Butter Icing for the West Indies & India:

8 oz butter, soft

12 oz icing sugar

1 tablespoon vanilla essence

Pink food colouring

Orange food colouring

1. Beat the butter until light and fluffy.

2. Sift the icing sugar and add to the butter. Beat again until well mixed.

3. Beat in the vanilla essence.

4. Divide into two bowls.

5. Add drops of the pink colouring into one bowl, to get the burgundy colour of the West Indies cricket team, and drops of the orange into the other for the Indian team (orange is one colour in their flag).

6. Ice one-half of the cakes with burgundy and the other with orange. Decorate with whatever you like.
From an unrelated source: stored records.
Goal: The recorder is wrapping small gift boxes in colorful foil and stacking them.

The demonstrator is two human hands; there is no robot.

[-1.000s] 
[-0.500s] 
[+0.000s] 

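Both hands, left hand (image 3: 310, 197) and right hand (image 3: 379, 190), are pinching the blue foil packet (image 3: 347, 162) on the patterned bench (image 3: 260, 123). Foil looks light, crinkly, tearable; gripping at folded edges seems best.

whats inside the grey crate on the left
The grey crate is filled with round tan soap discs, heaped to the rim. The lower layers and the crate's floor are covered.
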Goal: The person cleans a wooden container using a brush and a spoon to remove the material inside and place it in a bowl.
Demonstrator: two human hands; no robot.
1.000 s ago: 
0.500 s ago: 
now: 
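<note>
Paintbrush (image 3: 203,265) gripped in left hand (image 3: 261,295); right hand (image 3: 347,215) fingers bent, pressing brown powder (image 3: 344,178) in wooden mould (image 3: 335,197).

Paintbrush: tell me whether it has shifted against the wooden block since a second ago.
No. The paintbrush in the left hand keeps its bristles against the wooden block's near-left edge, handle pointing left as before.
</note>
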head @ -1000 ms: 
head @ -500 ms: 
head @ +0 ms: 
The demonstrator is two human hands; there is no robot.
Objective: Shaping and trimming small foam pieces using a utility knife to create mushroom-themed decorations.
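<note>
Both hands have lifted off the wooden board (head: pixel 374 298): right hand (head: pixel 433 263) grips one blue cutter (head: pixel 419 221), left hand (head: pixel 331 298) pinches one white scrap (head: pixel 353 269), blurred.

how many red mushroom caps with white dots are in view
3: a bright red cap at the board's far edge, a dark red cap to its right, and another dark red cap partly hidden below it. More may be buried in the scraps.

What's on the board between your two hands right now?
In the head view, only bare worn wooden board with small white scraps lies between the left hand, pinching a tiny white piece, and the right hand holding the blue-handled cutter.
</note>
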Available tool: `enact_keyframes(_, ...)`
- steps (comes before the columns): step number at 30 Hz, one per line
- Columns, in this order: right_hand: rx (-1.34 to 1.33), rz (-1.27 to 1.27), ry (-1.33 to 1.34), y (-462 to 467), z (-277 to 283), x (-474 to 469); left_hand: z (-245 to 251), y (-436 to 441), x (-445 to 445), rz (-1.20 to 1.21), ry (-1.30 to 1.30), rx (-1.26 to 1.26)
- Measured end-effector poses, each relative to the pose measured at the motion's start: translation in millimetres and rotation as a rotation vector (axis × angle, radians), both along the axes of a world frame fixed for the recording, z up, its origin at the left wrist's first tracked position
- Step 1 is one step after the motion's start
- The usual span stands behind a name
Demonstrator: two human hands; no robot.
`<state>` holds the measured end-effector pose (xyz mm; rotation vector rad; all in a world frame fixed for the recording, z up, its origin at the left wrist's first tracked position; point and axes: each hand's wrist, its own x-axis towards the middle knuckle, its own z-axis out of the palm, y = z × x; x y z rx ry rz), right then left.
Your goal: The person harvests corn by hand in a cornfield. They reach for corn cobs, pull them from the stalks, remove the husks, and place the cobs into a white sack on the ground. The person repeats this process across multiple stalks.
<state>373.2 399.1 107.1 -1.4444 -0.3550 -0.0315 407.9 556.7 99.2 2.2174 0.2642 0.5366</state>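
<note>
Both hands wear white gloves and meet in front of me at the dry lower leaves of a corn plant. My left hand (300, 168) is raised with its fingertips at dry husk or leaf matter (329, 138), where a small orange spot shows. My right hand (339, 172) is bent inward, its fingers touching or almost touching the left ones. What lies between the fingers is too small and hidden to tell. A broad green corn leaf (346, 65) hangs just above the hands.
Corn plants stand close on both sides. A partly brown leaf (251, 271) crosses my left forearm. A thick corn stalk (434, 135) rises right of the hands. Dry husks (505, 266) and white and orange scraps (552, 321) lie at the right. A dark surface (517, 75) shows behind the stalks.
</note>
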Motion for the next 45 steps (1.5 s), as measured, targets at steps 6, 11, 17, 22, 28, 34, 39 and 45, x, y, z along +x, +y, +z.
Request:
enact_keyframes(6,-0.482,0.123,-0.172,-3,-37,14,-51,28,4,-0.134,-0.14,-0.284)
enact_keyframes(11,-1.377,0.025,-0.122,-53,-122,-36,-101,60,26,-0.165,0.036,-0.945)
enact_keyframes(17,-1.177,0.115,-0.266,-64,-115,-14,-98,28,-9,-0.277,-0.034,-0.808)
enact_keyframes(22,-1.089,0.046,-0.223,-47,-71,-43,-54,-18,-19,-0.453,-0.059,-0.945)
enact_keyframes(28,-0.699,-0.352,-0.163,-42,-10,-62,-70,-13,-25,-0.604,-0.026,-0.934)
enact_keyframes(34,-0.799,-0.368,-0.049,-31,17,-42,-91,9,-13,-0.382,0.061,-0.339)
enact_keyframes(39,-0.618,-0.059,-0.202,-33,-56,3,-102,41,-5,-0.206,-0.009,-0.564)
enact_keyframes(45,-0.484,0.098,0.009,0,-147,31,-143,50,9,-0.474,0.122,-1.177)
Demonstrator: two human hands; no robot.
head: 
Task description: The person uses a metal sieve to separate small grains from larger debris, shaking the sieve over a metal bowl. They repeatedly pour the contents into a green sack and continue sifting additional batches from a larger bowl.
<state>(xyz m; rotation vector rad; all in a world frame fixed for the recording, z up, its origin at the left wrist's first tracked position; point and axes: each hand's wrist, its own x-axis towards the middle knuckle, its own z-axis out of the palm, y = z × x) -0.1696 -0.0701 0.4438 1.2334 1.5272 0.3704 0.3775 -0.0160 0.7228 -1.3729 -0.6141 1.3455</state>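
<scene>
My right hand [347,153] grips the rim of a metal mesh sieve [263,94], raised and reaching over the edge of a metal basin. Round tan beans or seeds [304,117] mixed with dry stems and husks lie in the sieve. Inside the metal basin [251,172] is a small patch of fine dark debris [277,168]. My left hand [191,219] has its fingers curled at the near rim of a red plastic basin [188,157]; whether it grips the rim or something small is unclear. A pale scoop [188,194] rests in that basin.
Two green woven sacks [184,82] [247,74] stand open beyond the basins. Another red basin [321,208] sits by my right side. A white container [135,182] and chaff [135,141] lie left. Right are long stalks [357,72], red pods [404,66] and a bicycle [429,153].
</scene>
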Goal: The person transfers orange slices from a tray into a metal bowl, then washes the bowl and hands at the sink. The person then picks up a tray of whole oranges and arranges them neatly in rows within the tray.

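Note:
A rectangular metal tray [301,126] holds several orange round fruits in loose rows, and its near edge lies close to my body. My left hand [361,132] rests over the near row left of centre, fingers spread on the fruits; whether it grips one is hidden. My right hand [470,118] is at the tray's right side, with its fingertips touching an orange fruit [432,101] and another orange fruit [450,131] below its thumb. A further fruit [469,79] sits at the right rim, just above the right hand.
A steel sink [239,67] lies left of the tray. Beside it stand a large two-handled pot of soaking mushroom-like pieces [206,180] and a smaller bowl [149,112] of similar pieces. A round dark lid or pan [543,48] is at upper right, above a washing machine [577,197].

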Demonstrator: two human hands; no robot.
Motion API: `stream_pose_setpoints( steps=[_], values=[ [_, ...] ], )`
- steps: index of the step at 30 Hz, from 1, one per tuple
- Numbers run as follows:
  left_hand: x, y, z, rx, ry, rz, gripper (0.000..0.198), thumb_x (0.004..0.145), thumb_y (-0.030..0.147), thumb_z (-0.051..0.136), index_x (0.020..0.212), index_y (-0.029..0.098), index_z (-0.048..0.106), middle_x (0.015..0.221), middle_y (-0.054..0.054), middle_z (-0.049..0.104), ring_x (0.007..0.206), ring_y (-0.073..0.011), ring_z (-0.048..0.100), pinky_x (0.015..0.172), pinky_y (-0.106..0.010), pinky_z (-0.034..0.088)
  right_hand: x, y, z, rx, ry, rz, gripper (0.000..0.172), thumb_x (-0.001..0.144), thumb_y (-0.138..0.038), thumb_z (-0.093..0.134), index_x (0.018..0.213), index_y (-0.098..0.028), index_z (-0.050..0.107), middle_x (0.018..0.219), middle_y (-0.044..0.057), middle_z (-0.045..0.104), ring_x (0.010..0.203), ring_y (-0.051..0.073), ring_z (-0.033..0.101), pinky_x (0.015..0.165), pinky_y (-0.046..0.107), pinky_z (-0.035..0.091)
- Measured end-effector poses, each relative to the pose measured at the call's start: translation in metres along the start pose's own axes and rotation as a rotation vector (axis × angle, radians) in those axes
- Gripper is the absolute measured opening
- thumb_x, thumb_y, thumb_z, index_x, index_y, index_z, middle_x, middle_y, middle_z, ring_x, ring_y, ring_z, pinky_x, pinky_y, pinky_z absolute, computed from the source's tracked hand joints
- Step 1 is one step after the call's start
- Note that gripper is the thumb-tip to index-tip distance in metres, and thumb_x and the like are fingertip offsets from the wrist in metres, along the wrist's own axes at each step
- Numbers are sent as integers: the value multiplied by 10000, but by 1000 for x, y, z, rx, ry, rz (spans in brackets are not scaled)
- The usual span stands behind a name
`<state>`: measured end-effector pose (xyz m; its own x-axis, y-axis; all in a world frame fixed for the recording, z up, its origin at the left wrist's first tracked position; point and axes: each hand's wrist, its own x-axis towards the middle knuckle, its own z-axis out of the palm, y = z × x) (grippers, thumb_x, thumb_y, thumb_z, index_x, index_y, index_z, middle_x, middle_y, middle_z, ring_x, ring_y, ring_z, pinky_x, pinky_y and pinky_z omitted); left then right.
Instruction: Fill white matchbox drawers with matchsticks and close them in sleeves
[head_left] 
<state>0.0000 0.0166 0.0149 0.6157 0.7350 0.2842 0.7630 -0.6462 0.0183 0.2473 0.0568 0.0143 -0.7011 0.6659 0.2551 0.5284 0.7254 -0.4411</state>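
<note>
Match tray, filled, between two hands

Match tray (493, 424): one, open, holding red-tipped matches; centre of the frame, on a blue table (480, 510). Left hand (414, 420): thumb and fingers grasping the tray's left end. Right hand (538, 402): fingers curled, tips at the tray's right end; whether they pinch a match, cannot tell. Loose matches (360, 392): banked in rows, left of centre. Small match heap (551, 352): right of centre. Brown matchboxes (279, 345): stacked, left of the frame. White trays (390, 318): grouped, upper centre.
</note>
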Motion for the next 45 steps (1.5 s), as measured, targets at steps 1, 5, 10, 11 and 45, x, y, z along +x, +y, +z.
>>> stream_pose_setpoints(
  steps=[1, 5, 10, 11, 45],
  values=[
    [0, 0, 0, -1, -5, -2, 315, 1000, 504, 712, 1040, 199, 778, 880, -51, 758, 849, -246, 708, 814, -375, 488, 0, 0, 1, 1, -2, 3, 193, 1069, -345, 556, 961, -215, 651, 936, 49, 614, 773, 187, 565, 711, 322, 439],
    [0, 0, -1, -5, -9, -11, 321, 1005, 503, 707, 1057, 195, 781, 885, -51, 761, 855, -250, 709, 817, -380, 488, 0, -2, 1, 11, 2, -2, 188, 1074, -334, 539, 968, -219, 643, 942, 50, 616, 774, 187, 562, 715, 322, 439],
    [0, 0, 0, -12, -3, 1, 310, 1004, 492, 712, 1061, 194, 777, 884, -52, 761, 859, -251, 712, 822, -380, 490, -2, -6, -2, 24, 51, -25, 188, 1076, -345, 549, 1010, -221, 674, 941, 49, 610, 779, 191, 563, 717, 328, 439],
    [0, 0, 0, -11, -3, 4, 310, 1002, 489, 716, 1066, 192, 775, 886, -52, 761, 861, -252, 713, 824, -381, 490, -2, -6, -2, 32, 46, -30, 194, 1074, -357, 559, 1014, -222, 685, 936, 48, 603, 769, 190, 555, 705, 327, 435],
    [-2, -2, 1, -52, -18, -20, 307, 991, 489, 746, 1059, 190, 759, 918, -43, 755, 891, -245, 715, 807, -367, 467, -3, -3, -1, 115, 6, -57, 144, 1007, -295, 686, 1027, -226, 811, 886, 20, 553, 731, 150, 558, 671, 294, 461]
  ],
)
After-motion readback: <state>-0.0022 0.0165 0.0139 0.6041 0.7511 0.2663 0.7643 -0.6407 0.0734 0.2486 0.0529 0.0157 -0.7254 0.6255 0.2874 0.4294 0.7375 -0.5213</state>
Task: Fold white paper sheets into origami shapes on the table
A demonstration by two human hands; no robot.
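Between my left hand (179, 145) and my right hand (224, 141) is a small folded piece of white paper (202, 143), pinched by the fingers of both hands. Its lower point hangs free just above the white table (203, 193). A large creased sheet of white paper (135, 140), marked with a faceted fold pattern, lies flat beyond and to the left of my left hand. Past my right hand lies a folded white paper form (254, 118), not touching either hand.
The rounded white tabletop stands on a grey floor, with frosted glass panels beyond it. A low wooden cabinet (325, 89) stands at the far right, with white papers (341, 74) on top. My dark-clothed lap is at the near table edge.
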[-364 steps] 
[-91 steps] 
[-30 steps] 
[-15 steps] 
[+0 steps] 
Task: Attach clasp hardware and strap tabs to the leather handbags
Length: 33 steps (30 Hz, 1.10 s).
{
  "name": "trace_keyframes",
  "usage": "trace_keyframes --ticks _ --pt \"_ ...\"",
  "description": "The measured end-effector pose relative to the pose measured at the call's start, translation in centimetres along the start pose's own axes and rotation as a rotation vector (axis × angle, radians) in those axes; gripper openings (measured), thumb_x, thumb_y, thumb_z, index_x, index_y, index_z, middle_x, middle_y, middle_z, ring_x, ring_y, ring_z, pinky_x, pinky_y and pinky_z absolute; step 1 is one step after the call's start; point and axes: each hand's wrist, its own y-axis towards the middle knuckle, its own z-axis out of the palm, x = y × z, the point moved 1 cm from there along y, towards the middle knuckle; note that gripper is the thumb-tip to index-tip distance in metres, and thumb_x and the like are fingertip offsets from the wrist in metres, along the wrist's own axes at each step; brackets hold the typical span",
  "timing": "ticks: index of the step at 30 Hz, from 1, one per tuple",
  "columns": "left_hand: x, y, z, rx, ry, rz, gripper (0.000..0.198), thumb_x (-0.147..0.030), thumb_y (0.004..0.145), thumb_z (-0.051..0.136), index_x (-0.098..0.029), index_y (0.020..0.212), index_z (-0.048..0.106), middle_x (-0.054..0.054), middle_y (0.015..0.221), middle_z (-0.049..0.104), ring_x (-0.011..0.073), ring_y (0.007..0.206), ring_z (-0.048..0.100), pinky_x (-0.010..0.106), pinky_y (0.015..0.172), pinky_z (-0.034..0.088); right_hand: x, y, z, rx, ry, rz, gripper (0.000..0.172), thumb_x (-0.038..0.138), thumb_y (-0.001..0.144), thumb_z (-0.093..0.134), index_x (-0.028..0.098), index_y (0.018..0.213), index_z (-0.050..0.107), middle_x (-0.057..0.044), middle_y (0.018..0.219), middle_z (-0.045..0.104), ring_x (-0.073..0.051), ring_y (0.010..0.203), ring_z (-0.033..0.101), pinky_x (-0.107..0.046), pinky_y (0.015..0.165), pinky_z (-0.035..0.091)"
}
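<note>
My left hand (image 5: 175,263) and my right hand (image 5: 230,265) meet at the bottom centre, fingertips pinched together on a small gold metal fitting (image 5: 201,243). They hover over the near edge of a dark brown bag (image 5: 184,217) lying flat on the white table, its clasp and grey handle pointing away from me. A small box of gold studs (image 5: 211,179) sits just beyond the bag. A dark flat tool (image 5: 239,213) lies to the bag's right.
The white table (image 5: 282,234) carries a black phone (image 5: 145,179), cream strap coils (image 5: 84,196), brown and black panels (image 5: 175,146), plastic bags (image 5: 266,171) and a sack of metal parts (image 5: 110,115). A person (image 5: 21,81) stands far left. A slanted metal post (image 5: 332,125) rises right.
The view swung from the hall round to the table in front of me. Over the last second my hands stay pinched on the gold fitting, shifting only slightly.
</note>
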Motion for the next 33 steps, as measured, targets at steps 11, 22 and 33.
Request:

I used homemade Dutch syrup waffles (like a soft cookie) which I had made a month before and had kept in the freezer.

1 lb self-raising flour (plus a little extra)

1/4 teaspoon salt

4 oz butter, cut into 1/2 inch cubes

1 tablespoon brown sugar

10 fl oz milk

4 oz semisweet chocolate chips

1. Preheat the oven to 425F.

2. Place the flour, salt and butter in a food processor and whiz to form a crumbly mixture.

3. Add the sugar and whiz again.

4. Pour into a large bowl, along with the chocolate chips, and gently mix in the milk with a knife.

5. Turn out on to a lightly floured surface and bring the ‘dough’ together.

6. Lightly flour the dough and carefully roll out with a rolling pin to 3/4 inch thickness.

7. Using a 1 1/2 inch round cutter, stamp out scones and place on a lightly floured baking sheet, about 2 inches apart.

8. Gather the remaining dough and roll out again, repeating the stamping out and placing on a second baking sheet. Make sure you use up all the mixture!

9. Bake one batch at a time in the oven for 8 minutes. Remove and place scones on a cooling rack.

10. Repeat with the second batch.

11. Enjoy these warm scones now, or freeze and defrost when ready to use.